**Prompt:** Repeat the lines from the line with "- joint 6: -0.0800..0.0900" to the line with "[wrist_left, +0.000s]" in the listing below, keeping both end lines and adding nothing.

**Recorded information:**
BEGIN
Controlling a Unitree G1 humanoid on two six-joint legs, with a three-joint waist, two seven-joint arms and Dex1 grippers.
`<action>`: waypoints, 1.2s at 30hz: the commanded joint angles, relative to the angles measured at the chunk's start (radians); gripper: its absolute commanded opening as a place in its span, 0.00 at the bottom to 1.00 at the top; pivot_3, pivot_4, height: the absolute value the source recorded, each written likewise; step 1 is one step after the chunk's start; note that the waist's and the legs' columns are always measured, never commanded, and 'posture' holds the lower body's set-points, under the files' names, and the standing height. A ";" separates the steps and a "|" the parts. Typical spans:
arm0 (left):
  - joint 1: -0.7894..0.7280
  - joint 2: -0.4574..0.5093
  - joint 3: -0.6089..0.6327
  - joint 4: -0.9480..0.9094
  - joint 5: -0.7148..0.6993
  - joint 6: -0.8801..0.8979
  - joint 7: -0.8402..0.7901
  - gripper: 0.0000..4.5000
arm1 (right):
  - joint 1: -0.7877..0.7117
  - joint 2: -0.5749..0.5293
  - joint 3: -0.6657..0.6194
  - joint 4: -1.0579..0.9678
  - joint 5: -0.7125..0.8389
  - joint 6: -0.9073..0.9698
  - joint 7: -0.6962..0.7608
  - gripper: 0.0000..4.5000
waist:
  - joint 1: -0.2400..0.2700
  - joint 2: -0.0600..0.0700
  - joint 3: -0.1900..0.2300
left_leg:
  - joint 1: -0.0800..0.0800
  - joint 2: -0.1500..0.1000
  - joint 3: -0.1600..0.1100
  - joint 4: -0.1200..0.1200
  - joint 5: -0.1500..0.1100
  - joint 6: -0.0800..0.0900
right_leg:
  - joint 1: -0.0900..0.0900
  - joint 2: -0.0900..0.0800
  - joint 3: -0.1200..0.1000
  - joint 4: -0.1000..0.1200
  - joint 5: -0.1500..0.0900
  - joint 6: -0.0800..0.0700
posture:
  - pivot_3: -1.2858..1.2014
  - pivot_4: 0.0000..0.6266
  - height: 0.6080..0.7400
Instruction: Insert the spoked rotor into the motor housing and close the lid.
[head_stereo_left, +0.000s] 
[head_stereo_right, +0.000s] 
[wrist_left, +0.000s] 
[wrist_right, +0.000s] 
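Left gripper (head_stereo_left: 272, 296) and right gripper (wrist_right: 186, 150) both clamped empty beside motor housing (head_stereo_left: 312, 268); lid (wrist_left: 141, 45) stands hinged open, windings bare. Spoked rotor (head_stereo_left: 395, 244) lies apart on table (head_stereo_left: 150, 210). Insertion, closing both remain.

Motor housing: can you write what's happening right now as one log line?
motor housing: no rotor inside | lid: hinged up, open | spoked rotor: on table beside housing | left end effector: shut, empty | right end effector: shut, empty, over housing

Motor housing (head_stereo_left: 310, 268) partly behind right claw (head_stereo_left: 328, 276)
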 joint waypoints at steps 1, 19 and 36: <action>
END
**Response:**
  - joint 6: -0.0800..0.0900
right_leg:
  - joint 1: -0.0900..0.0900
  - joint 2: -0.0900..0.0800
  - joint 3: -0.1200..0.1000
  - joint 4: -0.1000..0.1200
  - joint 5: -0.1500..0.0900
  - joint 6: -0.0800..0.0700
posture:
  - pivot_3: -1.2858..1.2014
  - pivot_4: 0.0000..0.6266
  - height: 0.6080..0.7400
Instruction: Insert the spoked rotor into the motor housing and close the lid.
[head_stereo_left, +0.000s] 
[head_stereo_right, +0.000s] 
[wrist_left, +0.000s] 

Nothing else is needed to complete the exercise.